### [Work to be completed]
Leaving out any pictures, transcribe every record exactly.

== Segment start ==

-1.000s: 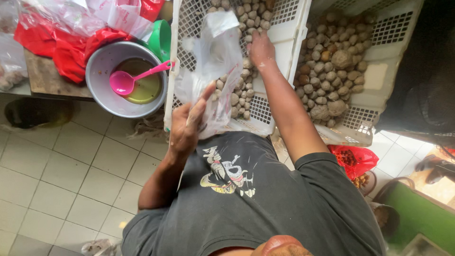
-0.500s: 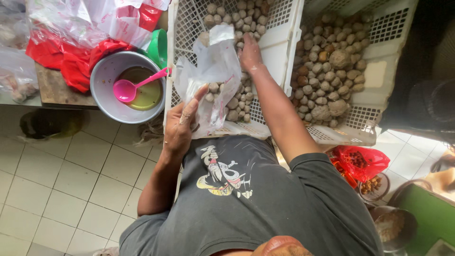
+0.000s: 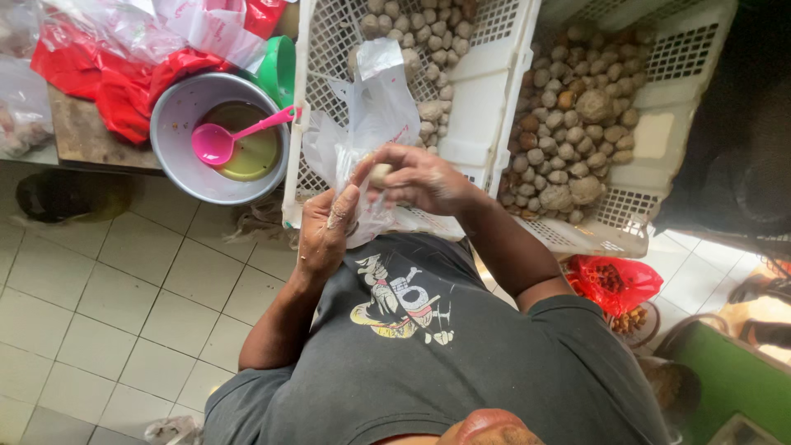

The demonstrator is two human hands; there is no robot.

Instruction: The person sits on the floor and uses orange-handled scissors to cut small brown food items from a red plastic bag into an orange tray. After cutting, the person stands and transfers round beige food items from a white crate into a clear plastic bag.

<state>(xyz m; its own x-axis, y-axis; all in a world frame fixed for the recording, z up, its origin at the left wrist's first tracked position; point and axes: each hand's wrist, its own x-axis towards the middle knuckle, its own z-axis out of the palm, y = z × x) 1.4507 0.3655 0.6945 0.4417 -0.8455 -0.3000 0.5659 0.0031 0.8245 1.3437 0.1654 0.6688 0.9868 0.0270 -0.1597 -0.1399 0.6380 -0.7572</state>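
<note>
Pinched in my right hand [image 3: 420, 177], the small pale round lump [image 3: 380, 174] sits between thumb and fingertips, right at the mouth of the clear plastic bag [image 3: 371, 132]. That grip is pressed tight on the lump. My left hand [image 3: 325, 231] is just below and to the left of the bag, its fingers curled around the bag's lower edge and gathering the plastic; the thumb points up toward the lump. Both hands meet in front of my dark printed shirt [image 3: 412, 346], which lies below the bag.

Behind the bag, touching it, stands a white perforated crate [image 3: 486, 107] with a heap of small brownish round pieces [image 3: 412, 25] in its upper part. To the right of the bag, beside that crate, a second white crate [image 3: 684, 58] holds a fuller pile of the same round pieces [image 3: 568, 140], some larger than others.

To the left of the bag sits a grey metal bowl [image 3: 177, 124] with yellowish liquid and a pink ladle [image 3: 218, 144] resting in it, its handle pointing toward the bag. A green plastic cup [image 3: 280, 70] leans just beyond the bowl. Further left of the bag, red plastic bags [image 3: 115, 82] lie on a wooden worktop [image 3: 82, 136]. Below and to the right of the bag, another red bag [image 3: 614, 280] holds small brown pieces. Pale floor tiles [image 3: 124, 313] spread below and left of the bag.
</note>
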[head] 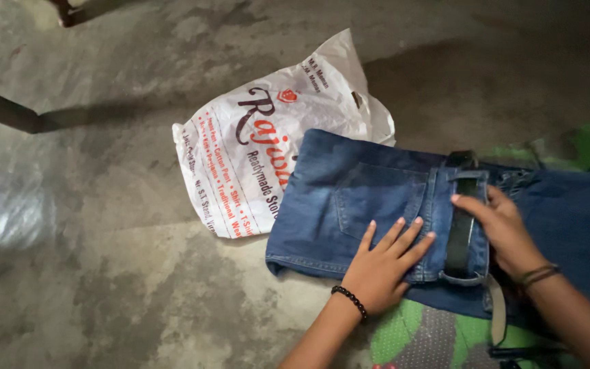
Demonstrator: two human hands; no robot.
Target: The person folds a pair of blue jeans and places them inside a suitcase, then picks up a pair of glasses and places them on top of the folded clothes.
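Head view: bare mottled concrete floor (104,273)

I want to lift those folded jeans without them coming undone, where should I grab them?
Probably grip the jeans at the waistband end, where the black belt runs through the loops. Come from the right side, where the right hand rests; the left hand lies flat on the fold.

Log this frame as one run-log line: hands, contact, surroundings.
left hand: flat on folded jeans | right hand: on black belt at waistband | white plastic bag under jeans' edge | concrete floor
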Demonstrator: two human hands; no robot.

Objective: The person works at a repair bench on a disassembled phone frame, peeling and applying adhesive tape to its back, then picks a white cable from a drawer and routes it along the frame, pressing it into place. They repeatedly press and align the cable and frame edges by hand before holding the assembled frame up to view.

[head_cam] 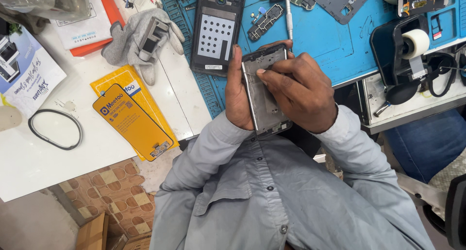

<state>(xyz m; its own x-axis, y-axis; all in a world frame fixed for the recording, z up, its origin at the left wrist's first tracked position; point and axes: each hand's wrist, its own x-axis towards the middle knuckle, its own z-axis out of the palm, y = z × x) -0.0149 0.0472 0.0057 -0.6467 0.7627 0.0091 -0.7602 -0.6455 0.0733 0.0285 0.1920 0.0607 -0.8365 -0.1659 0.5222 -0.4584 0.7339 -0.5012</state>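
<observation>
Above the blue work mat [335, 41], both hands grip 1 bare phone frame [264, 97]. Left hand [236, 97] clasps its left edge, while right hand [303, 92] covers its right side, fingertips [262, 71] pressing on it. A disassembled phone [216, 29] lies just beyond.

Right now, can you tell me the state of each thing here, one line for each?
Phone frame: stripped, held upright between both hands.
Left hand: gripping the frame's left edge.
Right hand: over the frame, fingertip pressing inside it.
Black phone: back cover off, lying flat on the blue mat.
Tape roll: mounted in its dispenser.
Grey glove: lying crumpled.
</observation>
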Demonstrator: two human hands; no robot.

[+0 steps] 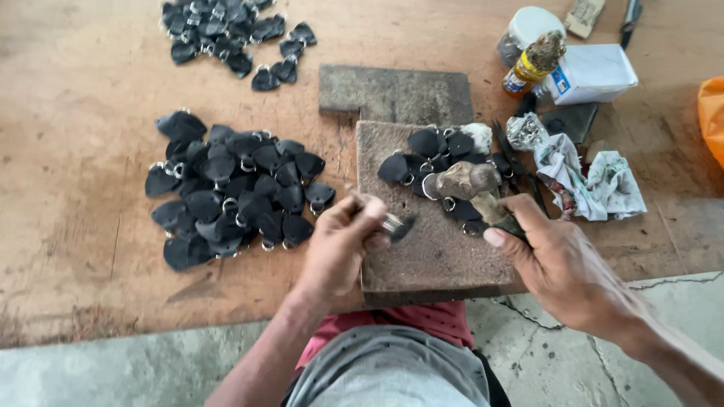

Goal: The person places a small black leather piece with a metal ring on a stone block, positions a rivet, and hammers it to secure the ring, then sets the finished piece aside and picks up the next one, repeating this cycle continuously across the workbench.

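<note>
The left hand [341,249] pinches a small metal punch [387,221] upright on a black leather piece [402,227] lying on a worn wooden block [430,249]. The right hand [562,267] holds a wooden-handled hammer [469,183] above the block. A heap of black leather tags with metal rings [234,196] lies on the brown tabletop [75,151].

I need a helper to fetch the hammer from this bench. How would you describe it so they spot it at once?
Find the rough stone slab at the near edge of the wooden table. Over its right side, the right hand grips a handle. The hammer has a worn, dull metal head, unlike the flat black leather pieces with rings under it.
</note>
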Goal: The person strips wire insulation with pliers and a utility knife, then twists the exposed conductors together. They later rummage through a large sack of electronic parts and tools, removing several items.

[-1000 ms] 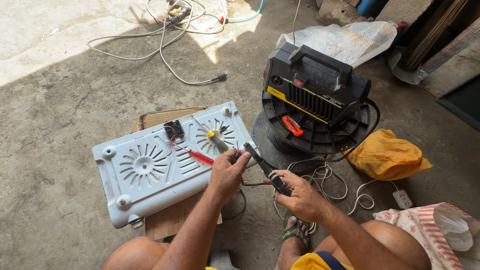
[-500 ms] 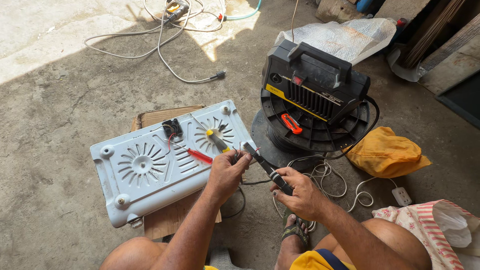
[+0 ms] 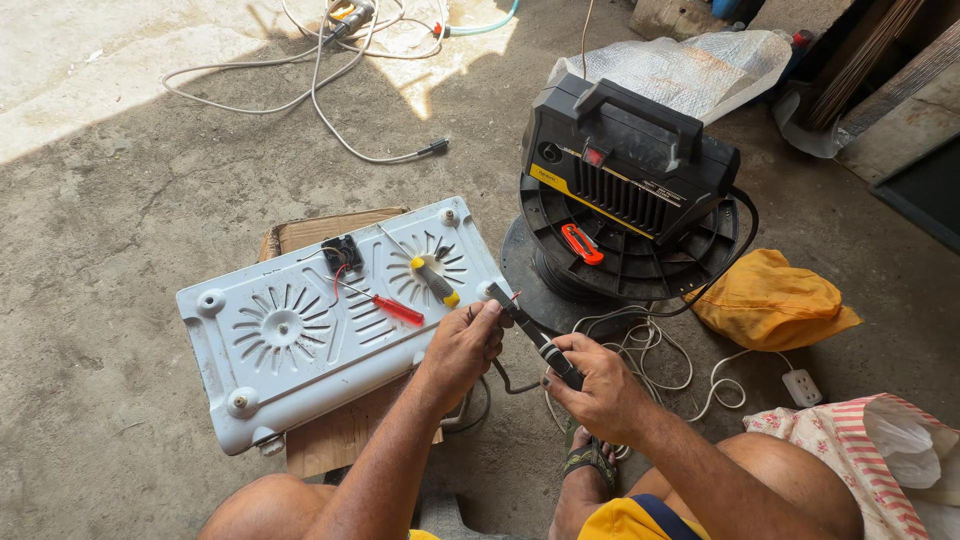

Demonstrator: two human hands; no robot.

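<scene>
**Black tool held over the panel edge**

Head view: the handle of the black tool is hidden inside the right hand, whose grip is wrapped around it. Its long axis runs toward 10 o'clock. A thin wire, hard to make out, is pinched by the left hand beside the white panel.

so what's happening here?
A person sits on the concrete floor. The right hand grips a black tool; the left hand pinches a wire at its tip. Beside them a white panel lies on cardboard, with two screwdrivers on it.
</scene>
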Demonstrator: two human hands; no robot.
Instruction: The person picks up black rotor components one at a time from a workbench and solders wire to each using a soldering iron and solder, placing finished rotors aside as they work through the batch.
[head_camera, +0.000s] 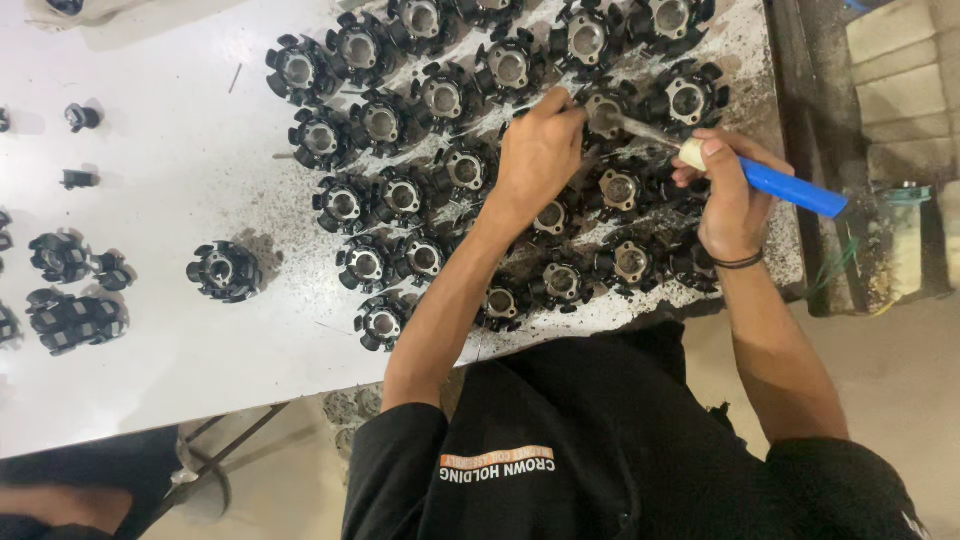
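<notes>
Black finned parts, each with a grey metal bore in the middle, stand packed in rows over the far right part of the white table (150, 200). The left hand (538, 150) reaches over them and presses its fingertips onto one part (603, 112) near the far right corner, fingers together on its rim. The right hand (728, 195) is clamped around a tool (770, 182) with a blue handle and a band of pale tape where the handle meets the metal blade; the blade tip sits in or at the bore of that same part, though the exact contact is hidden by the left fingers. A dark band (738, 262) circles the right wrist. Dark grit and shavings lie scattered on the table among the crowded parts, thickest toward the right edge. One lone part (224, 270) stands apart near the middle of the table, and a few more parts (72, 320) and small black pieces lie along the left edge. Below the near edge, the person's black shirt (600, 450) shows.
</notes>
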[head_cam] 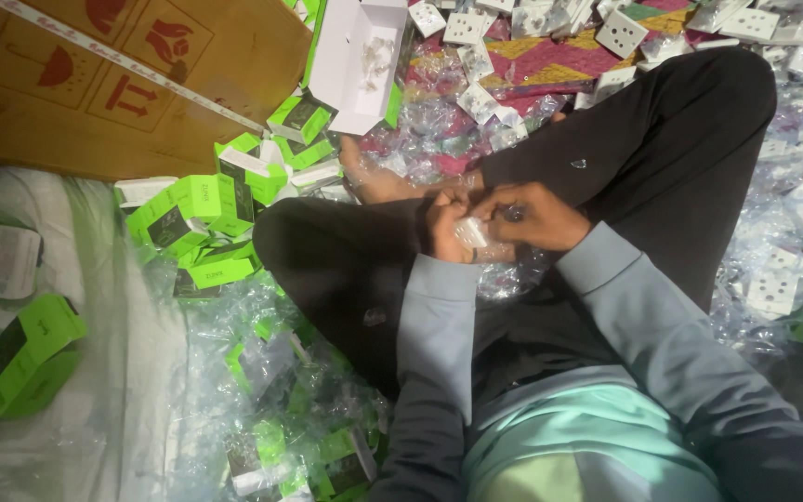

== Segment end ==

### [Your response]
-1.000s: 
-0.500s: 
+0.000s: 

The demonstrator is two human hands; there is no robot.

Instruction: The person sits on the floor and uses orange-handled scissors to cut small brown food items from a red plastic bag into an orange tray. After cutting, the person stands and transfers round beige food items from a white crate into a clear plastic bag.

<state>(xyz m; its own x-axis, y-axis; all in a world frame fixed for the recording, z up, its origin at the left wrist's first tracked position; point and axes: each hand's wrist, its own x-axis towards the middle knuckle, its own z-axis out of the palm, y = z × x) 1.4507 0.3655 0.6945 0.4417 -0.8455 -0.3000 0.5659 0.0031 0.8245 1.3437 0.1654 0.6688 0.9868 0.0270 -0.1597 -0.1399 0.6380 -0.7572</state>
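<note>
Pinched in my right hand [image 3: 420, 177], the small pale round lump [image 3: 380, 174] sits between thumb and fingertips, right at the mouth of the clear plastic bag [image 3: 371, 132]. That grip is pressed tight on the lump. My left hand [image 3: 325, 231] is just below and to the left of the bag, its fingers curled around the bag's lower edge and gathering the plastic; the thumb points up toward the lump. Both hands meet in front of my dark printed shirt [image 3: 412, 346], which lies below the bag.

Behind the bag, touching it, stands a white perforated crate [image 3: 486, 107] with a heap of small brownish round pieces [image 3: 412, 25] in its upper part. To the right of the bag, beside that crate, a second white crate [image 3: 684, 58] holds a fuller pile of the same round pieces [image 3: 568, 140], some larger than others.

To the left of the bag sits a grey metal bowl [image 3: 177, 124] with yellowish liquid and a pink ladle [image 3: 218, 144] resting in it, its handle pointing toward the bag. A green plastic cup [image 3: 280, 70] leans just beyond the bowl. Further left of the bag, red plastic bags [image 3: 115, 82] lie on a wooden worktop [image 3: 82, 136]. Below and to the right of the bag, another red bag [image 3: 614, 280] holds small brown pieces. Pale floor tiles [image 3: 124, 313] spread below and left of the bag.
</note>
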[head] 
Demonstrator: two human hands; no robot.
Target: The person folds a pair of blue jeans and places them inside a suitcase, then picks up a pair of glasses and places them on top of the folded clothes.
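Head view: bare mottled concrete floor (104,273)

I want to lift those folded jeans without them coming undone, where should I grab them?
Probably grip the jeans at the waistband end, where the black belt runs through the loops. Come from the right side, where the right hand rests; the left hand lies flat on the fold.

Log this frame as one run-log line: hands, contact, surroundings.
left hand: flat on folded jeans | right hand: on black belt at waistband | white plastic bag under jeans' edge | concrete floor
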Demonstrator: two human hands; no robot.

Objective: The person works at a repair bench on a disassembled phone frame, peeling and applying adhesive tape to its back, then picks a white cable from a drawer and routes it along the frame, pressing it into place. They repeatedly press and align the cable and frame edges by hand before holding the assembled frame up to view.

[head_cam] 

<state>(xyz m; its own x-axis, y-axis; all in a world frame fixed for the recording, z up, its origin at the left wrist's first tracked position; point and axes: each hand's wrist, its own x-axis towards the middle knuckle, its own z-axis out of the palm, y = z × x) -0.0149 0.0472 0.0057 -0.6467 0.7627 0.0091 -0.7602 -0.6455 0.0733 0.0285 0.1920 0.0607 -0.8365 -0.1659 0.5222 -0.4584 0.7339 -0.5012</state>
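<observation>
Above the blue work mat [335, 41], both hands grip 1 bare phone frame [264, 97]. Left hand [236, 97] clasps its left edge, while right hand [303, 92] covers its right side, fingertips [262, 71] pressing on it. A disassembled phone [216, 29] lies just beyond.

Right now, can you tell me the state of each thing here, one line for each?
Phone frame: stripped, held upright between both hands.
Left hand: gripping the frame's left edge.
Right hand: over the frame, fingertip pressing inside it.
Black phone: back cover off, lying flat on the blue mat.
Tape roll: mounted in its dispenser.
Grey glove: lying crumpled.
</observation>
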Demonstrator: two human hands; no robot.

[+0 steps] 

Goal: The person places a small black leather piece with a metal ring on a stone block, positions a rivet, and hammers it to secure the ring, then sets the finished piece aside and picks up the next one, repeating this cycle continuously across the workbench.

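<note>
The left hand [341,249] pinches a small metal punch [387,221] upright on a black leather piece [402,227] lying on a worn wooden block [430,249]. The right hand [562,267] holds a wooden-handled hammer [469,183] above the block. A heap of black leather tags with metal rings [234,196] lies on the brown tabletop [75,151].

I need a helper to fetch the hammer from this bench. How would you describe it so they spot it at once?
Find the rough stone slab at the near edge of the wooden table. Over its right side, the right hand grips a handle. The hammer has a worn, dull metal head, unlike the flat black leather pieces with rings under it.
</note>
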Goal: The person strips wire insulation with pliers and a utility knife, then twists the exposed conductors together. They later rummage through a large sack of electronic parts and tools, removing several items.

[-1000 ms] 
[-500 ms] 
[+0 ms] 

Demonstrator: two human hands; no robot.

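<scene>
**Black tool held over the panel edge**

Head view: the handle of the black tool is hidden inside the right hand, whose grip is wrapped around it. Its long axis runs toward 10 o'clock. A thin wire, hard to make out, is pinched by the left hand beside the white panel.

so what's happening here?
A person sits on the concrete floor. The right hand grips a black tool; the left hand pinches a wire at its tip. Beside them a white panel lies on cardboard, with two screwdrivers on it.
</scene>
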Demonstrator: two human hands; no robot.
Instruction: The person picks up black rotor components one at a time from a workbench and solders wire to each using a soldering iron and solder, placing finished rotors aside as they work through the batch.
[head_camera, +0.000s] 
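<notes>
Black finned parts, each with a grey metal bore in the middle, stand packed in rows over the far right part of the white table (150, 200). The left hand (538, 150) reaches over them and presses its fingertips onto one part (603, 112) near the far right corner, fingers together on its rim. The right hand (728, 195) is clamped around a tool (770, 182) with a blue handle and a band of pale tape where the handle meets the metal blade; the blade tip sits in or at the bore of that same part, though the exact contact is hidden by the left fingers. A dark band (738, 262) circles the right wrist. Dark grit and shavings lie scattered on the table among the crowded parts, thickest toward the right edge. One lone part (224, 270) stands apart near the middle of the table, and a few more parts (72, 320) and small black pieces lie along the left edge. Below the near edge, the person's black shirt (600, 450) shows.
</notes>
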[head_cam] 

Besides the given answer, there is nothing more to add.